This matter is before the court upon the motion of Angela Marie Gray to vacate,

set aside, or correct sentence pursuant to 28 U.S.C. § 2255. The United States has

filed a response in opposition, and the issues are fully briefed.

I. Background

On April 13, 2009, Gray pled guilty to one count of a four-count indictment

charging her with bank fraud, in violation of 18 U.S.C. § 1344. In a written plea

agreement and under oath, Gray admitted that during the period March to September

2008 she devised and participated in a scheme to defraud U.S. Bank by using debit

cards and PIN numbers of others and by depositing bad checks. As to the count of

conviction, Gray admitted that she deposited a $2,000 check that she knew was drawn

on a closed account. However, Gray admitted that the full scope of the scheme

resulted in a loss to U.S. Bank of more than $89,000.

At sentencing, the court determined that the advisory guideline range for

imprisonment was 33-41 months as reflected in the presentence report (PSR). Gray

not object to the contents of the PSR nor did she challenge the court’s determination

of the guideline range. However, her attorney requested a downward departure based

Case: 4:10-cv-01071-CEJ Doc. #: 19 Filed: 06/04/13 Page: 2 of 5 PageID #: 189

on overstated criminal history and low risk of recidivism (see U.S.S.G. 4A1.3(b)(1))

and based on Gray’s cooperation with law enforcement. The motion was denied.

Moreover, the court decided to vary upward from the guideline range and imposed a

sentence of 87 months’ imprisonment. The judgment was affirmed. United States v.

Gray, 377 Fed. Appx. 588 (8th Cir. 2010).

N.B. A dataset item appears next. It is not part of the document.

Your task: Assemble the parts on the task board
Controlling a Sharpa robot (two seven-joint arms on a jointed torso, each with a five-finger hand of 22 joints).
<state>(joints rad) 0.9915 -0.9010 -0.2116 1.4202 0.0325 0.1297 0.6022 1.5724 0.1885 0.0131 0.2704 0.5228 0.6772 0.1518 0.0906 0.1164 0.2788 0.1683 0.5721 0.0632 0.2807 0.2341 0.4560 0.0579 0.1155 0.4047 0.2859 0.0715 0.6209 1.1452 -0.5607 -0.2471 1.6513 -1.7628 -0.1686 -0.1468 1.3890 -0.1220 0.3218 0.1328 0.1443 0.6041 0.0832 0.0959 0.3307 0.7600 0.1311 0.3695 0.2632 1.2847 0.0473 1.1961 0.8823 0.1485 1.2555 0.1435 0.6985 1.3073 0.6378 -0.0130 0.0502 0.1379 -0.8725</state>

Gray asserts three grounds for relief in her motion to vacate: (1) that she was

denied a detention hearing; (2) the court misapplied the sentencing guidelines; and

(3) that she was denied effective assistance of counsel. The relevant facts will be set

forth in the discussion of each ground.

A. Denial of pretrial detention hearing

The grounds that may be asserted in a motion to vacate are limited to the

following: (1) the sentence was imposed in violation of the Constitution or laws of the

United States; (2) the court lacked jurisdiction to impose the sentence; and (3) the

sentence exceeded the maximum authorized by law. See 28 U.S.C. § 2255(a). The

denial of a pretrial detention hearing is not a cognizable claim in a § 2255 proceeding.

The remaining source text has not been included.